DETAILED ACTION
Introduction
1.	This office action is in response to Applicant’s submission filed on 10/31/2022.   Claims 1-12 and 14-23 are pending in the application and have been examined.  Claim 13 is canceled and independent Claims 1, 7, 14, and 20 are amended.

Notice of Pre-AIA  or AIA  Status
2.	The present application, filed on or after March 16, 2013, is being examined under the first inventor to file provisions of the AIA .

Response to Amendment
3.	Applicant’s arguments with respect to the rejections of Claims 1-12 and 14-23 under 35 USC 103 have been considered but are moot because the new ground of rejection based on US Pat. App. Pub. No. 20190156194 (Burr).

Claim Objections
4.	Claims 1, 7, 14, and 20 are objected to because of the following informalities: the term “the first domain” does not have antecedent basis.  For the purposes of examination, it will be assumed this is meant to be “the first domain audio data.”  Appropriate correction is required.
	Claim 7 is objected to as reciting “toa” instead of “to a.”  Appropriate correction is required.

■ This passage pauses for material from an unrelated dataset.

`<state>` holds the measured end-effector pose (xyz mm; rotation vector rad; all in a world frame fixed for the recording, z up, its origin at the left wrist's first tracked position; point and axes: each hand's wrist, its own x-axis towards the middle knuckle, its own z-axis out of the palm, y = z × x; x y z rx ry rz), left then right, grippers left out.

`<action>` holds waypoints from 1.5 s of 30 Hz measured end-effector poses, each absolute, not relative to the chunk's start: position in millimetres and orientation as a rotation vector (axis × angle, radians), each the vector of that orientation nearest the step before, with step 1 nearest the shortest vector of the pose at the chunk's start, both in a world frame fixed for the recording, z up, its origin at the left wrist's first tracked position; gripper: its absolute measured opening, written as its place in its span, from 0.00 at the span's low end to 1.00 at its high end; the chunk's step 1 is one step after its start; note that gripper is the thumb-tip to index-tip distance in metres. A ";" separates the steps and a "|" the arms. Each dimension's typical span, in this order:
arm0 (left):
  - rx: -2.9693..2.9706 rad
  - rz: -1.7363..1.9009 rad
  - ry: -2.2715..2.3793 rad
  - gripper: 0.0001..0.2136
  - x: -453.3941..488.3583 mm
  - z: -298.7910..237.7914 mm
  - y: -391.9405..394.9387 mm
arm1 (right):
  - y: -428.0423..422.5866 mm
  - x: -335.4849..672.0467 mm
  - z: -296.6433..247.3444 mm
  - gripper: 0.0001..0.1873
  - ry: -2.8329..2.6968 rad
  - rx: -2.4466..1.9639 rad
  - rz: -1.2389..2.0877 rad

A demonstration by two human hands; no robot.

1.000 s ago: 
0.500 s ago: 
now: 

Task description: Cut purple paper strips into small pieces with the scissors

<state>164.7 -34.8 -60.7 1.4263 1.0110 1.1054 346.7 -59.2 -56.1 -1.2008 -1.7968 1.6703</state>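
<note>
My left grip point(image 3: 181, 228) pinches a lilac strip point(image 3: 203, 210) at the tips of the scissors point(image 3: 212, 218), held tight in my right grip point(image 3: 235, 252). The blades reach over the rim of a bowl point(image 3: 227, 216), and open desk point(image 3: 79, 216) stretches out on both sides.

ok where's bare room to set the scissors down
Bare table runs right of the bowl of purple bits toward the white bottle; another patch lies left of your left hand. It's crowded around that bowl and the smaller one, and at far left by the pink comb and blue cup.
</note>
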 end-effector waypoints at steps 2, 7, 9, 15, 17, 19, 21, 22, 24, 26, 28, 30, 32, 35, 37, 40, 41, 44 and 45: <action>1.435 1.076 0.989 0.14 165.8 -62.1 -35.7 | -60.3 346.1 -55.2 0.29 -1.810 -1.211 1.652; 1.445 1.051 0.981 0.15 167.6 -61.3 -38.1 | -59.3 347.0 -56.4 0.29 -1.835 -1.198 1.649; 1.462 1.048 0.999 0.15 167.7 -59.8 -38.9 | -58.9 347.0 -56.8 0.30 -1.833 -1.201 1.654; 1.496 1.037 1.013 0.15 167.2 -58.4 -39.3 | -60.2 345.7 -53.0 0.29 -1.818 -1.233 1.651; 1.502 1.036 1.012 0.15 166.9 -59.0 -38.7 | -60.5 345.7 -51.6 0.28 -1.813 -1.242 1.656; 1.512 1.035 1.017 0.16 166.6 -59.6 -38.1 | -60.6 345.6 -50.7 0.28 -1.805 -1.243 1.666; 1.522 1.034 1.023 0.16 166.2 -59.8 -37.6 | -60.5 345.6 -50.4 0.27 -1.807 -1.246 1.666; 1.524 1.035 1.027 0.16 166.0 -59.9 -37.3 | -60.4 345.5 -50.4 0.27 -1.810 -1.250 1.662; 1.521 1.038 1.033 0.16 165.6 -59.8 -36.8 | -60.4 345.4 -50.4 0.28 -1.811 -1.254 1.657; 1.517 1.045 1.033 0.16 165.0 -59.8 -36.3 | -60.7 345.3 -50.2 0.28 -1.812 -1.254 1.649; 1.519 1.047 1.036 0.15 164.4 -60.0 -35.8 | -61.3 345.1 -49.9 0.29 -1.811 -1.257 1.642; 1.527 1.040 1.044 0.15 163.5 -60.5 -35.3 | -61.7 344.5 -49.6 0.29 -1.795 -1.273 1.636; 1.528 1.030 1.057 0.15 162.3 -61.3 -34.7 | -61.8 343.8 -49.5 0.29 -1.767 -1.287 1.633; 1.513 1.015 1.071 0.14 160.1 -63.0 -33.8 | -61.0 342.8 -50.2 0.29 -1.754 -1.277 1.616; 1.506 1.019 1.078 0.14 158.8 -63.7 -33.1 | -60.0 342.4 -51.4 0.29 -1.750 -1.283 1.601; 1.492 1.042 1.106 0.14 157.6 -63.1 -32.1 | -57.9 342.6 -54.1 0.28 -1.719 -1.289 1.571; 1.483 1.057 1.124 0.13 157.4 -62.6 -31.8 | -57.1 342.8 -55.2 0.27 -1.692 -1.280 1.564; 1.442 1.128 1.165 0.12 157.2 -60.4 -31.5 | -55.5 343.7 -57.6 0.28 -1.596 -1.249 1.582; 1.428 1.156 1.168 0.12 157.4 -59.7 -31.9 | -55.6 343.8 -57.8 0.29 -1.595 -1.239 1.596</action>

Claim Rejections - 35 USC § 103
5.	In the event the determination of the status of the application as subject to AIA  35 U.S.C. 102 and 103 (or as subject to pre-AIA  35 U.S.C. 102 and 103) is incorrect, any correction of the statutory basis for the rejection will not be considered a new ground of rejection if the prior art relied upon, and the rationale supporting the rejection, would be the same under either status.  
The following is a quotation of 35 U.S.C. 103 which forms the basis for all obviousness rejections set forth in this Office action:
A patent for a claimed invention may not be obtained, notwithstanding that the claimed invention is not identically disclosed as set forth in section 102, if the differences between the claimed invention and the prior art are such that the claimed invention as a whole would have been obvious before the effective filing date of the claimed invention to a person having ordinary skill in the art to which the claimed invention pertains. Patentability shall not be negated by the manner in which the invention was made.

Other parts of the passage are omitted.